1 files changed, 74 insertions, 49 deletions

diff --git a/doc/tut1.rst b/doc/tut1.rst
index be5cd8c11..9e6f1ab3c 100644
--- a/doc/tut1.rst
+++ b/doc/tut1.rst
@@ -30,6 +30,7 @@ The first program
 We start the tour with a modified "hello world" program:
 
 .. code-block:: Nim
+    :test: "nim c $1"
   # This is a comment
   echo "What's your name? "
   var name: string = readLine(stdin)
@@ -72,6 +73,7 @@ you can leave out the type in the declaration (this is called `local type
 inference`:idx:). So this will work too:
 
 .. code-block:: Nim
+    :test: "nim c $1"
   var name = readLine(stdin)
 
 Note that this is basically the only form of type inference that exists in
@@ -116,6 +118,7 @@ Comments start anywhere outside a string or character literal with the
 hash character ``#``. Documentation comments start with ``##``:
 
 .. code-block:: nim
+    :test: "nim c $1"
   # A comment.
 
   var myVariable: int ## a documentation comment
@@ -129,6 +132,7 @@ Multiline comments are started with ``#[`` and terminated with ``]#``.  Multilin
 comments can also be nested.
 
 .. code-block:: nim
+    :test: "nim c $1"
   #[
   You can have any Nim code text commented
   out inside this with no indentation restrictions.
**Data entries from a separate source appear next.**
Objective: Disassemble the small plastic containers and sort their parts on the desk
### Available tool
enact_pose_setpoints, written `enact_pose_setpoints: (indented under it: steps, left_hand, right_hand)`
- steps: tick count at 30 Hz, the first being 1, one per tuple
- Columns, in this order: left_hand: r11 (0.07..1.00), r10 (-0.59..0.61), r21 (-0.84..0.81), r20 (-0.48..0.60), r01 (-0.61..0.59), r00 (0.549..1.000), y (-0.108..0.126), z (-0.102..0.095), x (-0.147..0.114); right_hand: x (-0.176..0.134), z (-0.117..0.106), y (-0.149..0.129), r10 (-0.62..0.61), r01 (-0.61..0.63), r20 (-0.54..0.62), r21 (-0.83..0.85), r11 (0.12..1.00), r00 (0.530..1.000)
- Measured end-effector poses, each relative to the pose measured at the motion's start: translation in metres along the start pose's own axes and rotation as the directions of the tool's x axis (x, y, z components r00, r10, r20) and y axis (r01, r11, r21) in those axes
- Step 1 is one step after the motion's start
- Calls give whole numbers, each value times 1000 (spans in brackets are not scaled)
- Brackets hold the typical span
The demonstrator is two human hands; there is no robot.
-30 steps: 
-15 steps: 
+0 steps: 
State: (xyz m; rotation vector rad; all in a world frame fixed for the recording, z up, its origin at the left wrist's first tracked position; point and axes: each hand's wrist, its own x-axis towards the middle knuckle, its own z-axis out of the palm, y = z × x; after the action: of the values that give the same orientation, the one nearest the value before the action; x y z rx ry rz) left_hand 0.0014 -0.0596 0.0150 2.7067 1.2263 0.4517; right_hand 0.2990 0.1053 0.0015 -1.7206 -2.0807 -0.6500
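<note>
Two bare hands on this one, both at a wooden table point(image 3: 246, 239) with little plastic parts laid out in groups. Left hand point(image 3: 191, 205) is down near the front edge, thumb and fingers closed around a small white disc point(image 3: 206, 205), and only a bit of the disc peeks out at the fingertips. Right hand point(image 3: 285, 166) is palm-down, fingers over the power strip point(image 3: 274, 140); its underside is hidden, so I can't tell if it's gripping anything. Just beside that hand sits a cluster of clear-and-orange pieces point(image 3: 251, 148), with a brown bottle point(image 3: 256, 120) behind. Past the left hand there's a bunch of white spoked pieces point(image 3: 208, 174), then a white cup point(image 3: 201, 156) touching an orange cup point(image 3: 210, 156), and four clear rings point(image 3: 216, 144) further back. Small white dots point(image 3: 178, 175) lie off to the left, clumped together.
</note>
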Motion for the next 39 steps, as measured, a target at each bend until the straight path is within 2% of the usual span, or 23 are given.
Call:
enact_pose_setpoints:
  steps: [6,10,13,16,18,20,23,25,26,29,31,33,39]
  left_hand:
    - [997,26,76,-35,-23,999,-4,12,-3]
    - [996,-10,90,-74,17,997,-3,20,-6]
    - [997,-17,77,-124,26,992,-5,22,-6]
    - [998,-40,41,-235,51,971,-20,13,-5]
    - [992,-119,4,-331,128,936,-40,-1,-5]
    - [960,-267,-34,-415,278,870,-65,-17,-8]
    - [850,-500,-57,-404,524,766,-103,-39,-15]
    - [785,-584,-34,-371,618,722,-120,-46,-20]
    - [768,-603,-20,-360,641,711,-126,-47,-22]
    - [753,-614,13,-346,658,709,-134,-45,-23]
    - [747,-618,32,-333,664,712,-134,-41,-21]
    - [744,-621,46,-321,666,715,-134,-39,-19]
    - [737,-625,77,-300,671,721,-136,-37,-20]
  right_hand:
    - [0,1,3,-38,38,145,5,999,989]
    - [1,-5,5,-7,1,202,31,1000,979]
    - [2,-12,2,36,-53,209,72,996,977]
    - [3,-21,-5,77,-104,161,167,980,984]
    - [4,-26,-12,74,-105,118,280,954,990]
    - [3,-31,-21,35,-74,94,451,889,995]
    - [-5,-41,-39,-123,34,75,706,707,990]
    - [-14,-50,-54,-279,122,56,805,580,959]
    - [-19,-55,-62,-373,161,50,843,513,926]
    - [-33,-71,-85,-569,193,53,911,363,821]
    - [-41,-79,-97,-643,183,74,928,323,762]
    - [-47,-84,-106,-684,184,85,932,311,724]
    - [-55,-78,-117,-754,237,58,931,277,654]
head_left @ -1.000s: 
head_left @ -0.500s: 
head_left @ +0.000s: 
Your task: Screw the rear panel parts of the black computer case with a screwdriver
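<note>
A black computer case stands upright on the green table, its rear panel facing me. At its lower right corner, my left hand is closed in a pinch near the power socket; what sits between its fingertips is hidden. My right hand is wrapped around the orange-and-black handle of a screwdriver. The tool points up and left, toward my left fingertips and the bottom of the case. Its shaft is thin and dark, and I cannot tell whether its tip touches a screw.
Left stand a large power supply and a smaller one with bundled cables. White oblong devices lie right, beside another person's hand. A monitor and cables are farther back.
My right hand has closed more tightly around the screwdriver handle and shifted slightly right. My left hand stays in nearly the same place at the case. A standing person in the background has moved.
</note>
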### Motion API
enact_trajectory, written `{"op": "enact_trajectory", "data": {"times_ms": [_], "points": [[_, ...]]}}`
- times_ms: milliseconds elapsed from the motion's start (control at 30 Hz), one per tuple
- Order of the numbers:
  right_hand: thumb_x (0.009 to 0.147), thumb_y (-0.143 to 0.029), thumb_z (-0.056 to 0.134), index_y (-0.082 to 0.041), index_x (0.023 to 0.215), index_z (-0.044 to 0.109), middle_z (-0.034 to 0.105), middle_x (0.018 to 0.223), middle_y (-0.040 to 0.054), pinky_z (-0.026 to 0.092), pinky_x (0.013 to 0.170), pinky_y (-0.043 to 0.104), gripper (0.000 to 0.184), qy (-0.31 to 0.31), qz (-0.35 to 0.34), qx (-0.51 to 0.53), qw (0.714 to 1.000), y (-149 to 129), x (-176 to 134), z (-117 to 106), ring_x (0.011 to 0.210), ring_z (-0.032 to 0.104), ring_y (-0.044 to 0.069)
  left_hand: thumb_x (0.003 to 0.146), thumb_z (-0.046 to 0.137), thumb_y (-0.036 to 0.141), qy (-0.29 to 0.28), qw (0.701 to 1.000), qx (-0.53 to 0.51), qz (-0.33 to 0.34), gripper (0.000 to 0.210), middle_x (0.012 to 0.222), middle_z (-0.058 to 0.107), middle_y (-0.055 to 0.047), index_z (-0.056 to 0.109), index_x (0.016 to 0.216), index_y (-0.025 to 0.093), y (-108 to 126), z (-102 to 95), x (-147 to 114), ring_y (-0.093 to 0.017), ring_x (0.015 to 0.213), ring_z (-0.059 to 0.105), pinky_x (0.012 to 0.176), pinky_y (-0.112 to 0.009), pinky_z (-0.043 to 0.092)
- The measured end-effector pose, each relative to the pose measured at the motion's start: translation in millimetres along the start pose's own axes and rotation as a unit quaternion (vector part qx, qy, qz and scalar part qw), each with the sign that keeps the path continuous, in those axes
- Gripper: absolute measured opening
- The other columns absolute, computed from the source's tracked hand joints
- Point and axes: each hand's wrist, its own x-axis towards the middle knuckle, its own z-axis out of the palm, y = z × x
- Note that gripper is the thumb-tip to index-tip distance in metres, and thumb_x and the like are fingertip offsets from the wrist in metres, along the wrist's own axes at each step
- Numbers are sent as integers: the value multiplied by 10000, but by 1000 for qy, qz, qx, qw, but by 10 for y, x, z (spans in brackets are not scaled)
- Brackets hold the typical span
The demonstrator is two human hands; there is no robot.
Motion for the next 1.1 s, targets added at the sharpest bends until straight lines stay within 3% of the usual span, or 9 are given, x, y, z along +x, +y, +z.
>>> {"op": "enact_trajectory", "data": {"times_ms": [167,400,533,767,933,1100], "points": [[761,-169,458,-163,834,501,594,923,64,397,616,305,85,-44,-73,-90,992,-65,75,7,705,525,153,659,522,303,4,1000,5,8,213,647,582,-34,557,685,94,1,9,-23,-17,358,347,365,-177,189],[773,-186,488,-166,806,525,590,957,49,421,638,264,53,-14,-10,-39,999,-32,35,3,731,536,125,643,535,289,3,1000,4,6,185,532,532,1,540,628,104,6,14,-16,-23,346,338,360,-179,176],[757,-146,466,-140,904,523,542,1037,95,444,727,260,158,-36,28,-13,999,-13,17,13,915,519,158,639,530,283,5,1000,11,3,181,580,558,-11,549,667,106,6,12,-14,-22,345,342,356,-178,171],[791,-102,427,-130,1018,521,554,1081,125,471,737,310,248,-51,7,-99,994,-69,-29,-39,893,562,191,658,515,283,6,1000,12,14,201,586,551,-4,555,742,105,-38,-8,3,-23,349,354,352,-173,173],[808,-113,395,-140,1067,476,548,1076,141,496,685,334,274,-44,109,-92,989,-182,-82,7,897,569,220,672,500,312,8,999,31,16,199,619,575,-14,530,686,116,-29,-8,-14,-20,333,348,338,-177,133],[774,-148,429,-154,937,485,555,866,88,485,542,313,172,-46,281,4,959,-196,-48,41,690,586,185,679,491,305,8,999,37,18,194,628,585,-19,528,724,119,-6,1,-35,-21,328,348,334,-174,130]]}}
@@ -142,6 +146,7 @@ You can also use the `discard statement <#procedures-discard-statement>`_ togeth
 literals* to create block comments:
 
 .. code-block:: nim
+    :test: "nim c $1"
   discard """ You can have any Nim code text commented
   out inside this with no indentation restrictions.
         yes("May I ask a pointless question?") """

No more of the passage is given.